■ Exercise aim: The data must be given again exactly as written, with all images omitted.

■ Dataset content:
━━━━

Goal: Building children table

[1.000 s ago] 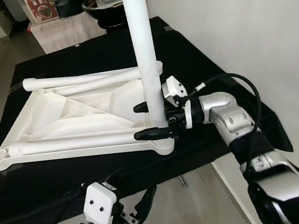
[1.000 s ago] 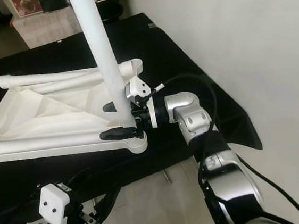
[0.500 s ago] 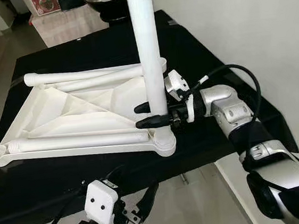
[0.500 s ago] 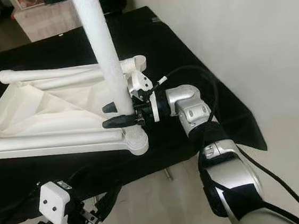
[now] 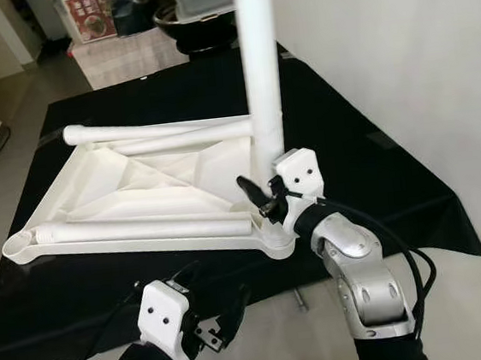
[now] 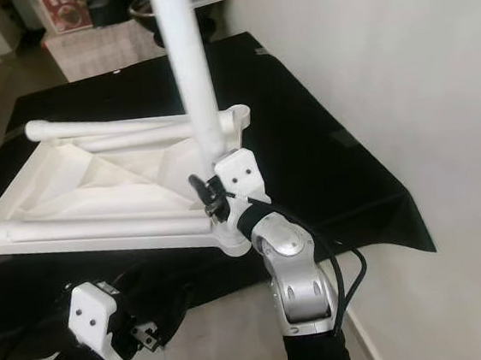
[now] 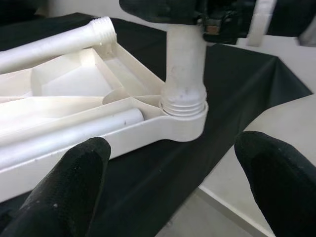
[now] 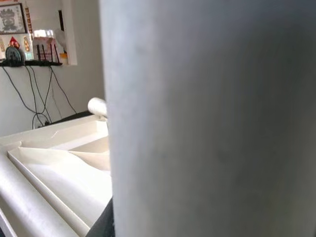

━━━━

■ Reply to the task:
Goal: Building children table

[1.000 s ago] 
[1.000 s ago] 
[0.500 s ago] 
[0.500 s ago] 
[now] 
[now] 
[now] 
[now] 

What has been written here completes the answer.